• **What to produce**:
For each line below that contains the word "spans", return that line.
========
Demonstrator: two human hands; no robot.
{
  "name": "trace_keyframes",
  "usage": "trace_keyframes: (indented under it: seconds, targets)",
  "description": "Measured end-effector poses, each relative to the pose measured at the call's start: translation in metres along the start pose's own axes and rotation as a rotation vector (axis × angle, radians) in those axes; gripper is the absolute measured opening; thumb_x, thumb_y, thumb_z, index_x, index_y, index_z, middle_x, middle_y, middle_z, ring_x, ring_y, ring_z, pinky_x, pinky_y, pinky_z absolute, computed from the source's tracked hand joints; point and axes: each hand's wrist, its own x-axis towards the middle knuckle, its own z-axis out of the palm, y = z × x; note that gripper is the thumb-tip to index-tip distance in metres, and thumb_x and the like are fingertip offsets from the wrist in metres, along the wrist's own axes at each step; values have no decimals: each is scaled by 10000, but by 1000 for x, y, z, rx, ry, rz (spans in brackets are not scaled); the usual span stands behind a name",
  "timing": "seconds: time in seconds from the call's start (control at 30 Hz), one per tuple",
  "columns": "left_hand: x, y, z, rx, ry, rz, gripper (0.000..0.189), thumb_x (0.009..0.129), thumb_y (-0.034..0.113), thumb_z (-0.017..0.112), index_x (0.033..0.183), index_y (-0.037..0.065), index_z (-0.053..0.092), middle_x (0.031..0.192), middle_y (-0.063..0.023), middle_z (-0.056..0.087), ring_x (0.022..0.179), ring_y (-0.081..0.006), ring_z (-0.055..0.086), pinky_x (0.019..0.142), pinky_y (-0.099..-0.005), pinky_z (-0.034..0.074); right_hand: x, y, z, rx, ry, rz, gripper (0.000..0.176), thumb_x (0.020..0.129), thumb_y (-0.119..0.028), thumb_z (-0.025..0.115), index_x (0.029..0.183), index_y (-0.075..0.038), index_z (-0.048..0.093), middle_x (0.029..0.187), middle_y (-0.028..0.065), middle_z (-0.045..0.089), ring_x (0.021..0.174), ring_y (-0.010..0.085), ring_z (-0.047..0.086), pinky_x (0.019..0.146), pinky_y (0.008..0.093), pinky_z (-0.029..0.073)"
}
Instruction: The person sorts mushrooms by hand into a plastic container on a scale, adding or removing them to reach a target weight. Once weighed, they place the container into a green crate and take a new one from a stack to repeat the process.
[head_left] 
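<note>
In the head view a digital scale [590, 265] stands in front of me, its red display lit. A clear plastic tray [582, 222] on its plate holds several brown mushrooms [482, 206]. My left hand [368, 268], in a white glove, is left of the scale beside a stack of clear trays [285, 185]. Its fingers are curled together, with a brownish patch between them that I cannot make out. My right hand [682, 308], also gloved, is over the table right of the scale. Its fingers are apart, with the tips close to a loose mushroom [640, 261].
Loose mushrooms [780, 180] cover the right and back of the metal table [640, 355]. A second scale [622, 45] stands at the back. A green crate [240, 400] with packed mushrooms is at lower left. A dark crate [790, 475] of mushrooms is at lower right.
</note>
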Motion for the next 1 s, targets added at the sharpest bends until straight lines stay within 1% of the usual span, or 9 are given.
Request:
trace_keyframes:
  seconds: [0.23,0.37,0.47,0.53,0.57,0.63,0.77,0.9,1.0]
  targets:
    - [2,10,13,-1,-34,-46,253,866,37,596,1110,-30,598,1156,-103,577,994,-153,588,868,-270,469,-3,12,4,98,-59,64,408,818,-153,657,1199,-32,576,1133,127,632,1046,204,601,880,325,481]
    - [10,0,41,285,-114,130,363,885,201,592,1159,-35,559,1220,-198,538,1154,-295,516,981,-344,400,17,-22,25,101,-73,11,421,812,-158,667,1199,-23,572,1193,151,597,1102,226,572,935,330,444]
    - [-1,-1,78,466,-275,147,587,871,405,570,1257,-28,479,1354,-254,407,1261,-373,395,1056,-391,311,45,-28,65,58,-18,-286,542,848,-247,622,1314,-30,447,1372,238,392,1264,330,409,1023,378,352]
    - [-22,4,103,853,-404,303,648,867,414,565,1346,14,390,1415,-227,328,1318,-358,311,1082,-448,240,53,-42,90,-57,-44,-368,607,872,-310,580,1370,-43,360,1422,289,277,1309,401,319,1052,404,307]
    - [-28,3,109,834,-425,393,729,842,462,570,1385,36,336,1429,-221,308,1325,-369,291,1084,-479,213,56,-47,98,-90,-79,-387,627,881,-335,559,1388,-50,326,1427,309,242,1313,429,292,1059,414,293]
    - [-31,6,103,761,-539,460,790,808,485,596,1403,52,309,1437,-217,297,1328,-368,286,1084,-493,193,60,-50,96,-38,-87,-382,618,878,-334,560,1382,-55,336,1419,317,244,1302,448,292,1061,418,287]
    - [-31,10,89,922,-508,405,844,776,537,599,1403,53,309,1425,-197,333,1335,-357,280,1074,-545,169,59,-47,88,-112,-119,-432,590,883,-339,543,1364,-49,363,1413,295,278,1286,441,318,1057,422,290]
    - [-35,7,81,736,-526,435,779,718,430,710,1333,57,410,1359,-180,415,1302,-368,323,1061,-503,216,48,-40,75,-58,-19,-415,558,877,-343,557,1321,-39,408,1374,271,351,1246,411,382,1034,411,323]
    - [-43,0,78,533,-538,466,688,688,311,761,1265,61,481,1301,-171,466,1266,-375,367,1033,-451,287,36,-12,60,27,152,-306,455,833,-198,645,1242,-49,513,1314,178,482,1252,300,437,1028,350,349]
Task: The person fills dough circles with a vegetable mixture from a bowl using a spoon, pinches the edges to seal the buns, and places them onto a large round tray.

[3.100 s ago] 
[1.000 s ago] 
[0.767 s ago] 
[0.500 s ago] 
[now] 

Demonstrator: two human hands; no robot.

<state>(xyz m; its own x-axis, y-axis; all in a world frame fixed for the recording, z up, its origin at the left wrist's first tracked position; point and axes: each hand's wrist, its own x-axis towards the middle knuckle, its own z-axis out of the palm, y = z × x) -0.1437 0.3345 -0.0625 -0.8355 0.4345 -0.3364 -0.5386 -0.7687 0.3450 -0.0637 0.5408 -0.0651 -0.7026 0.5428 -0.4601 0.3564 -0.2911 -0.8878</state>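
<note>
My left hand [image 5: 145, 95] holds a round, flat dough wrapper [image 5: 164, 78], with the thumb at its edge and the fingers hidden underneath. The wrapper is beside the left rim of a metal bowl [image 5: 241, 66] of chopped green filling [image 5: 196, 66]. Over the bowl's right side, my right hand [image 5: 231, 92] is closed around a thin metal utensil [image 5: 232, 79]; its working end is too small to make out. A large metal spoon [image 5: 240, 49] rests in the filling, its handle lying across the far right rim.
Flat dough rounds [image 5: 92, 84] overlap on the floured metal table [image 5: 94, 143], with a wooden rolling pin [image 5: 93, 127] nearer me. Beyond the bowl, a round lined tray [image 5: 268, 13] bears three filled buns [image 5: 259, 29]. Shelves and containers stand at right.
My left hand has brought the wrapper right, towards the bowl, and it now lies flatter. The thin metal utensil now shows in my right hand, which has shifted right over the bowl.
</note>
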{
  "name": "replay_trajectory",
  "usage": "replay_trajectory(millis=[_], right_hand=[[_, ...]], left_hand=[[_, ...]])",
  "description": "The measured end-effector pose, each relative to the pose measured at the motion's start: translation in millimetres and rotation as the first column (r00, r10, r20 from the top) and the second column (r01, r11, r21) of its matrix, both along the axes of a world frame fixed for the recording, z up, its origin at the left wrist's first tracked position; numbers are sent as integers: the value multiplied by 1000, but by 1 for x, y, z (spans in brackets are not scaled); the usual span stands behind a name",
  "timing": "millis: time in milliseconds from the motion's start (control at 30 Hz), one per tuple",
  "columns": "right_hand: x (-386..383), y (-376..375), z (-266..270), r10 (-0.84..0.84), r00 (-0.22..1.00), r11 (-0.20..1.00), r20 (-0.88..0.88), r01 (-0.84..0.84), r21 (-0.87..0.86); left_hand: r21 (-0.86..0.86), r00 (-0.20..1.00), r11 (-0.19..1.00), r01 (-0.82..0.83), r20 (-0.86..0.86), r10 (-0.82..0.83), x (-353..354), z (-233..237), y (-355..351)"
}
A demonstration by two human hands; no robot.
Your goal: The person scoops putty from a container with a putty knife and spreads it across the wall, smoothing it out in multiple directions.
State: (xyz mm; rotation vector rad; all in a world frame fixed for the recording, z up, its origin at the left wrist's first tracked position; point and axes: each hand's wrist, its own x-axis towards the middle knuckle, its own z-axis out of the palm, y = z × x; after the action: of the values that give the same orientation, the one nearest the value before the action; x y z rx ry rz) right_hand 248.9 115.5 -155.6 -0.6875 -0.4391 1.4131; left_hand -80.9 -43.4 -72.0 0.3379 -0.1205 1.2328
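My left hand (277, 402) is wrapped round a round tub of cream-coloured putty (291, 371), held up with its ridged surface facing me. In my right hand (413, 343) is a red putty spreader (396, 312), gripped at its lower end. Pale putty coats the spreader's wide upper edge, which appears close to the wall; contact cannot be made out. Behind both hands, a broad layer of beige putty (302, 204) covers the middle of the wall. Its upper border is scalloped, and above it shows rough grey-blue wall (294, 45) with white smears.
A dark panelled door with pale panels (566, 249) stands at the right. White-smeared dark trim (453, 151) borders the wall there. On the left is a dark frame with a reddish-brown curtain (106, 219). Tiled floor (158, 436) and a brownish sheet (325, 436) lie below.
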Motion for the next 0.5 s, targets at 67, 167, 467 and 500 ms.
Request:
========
• **Exercise output**:
  "description": "Measured end-effector poses, each relative to the pose measured at the call's start: translation in metres along the start pose's own axes and rotation as a rotation vector (axis × angle, radians) in those axes; gripper is the absolute measured opening; thumb_x, thumb_y, thumb_z, index_x, index_y, index_z, middle_x, middle_y, middle_z, ring_x, ring_y, ring_z, pinky_x, pinky_y, pinky_z absolute, computed from the source's tracked hand joints; point and axes: each hand's wrist, its own x-axis towards the middle knuckle, its own z-axis out of the palm, y = z × x; note that gripper is the thumb-tip to index-tip distance in metres, and thumb_x and the like are fingertip offsets from the wrist in metres, along the wrist's own axes at each step; values have no decimals: each is scaled by 10000, but by 1000 for x, y, z, rx, ry, rz (spans in brackets are not scaled); the usual span stands behind a name",
  "description": "The measured end-effector pose, each relative to the pose measured at the motion's start: translation in millimetres and rotation as the first column (r00, r10, r20 from the top) and the second column (r01, r11, r21) of its matrix, both along the axes of a world frame fixed for the recording, z up, its origin at the left wrist's first tracked position; numbers are sent as integers: the value multiplied by 1000, but by 1 for x, y, z (spans in brackets are not scaled); the usual span stands behind a name",

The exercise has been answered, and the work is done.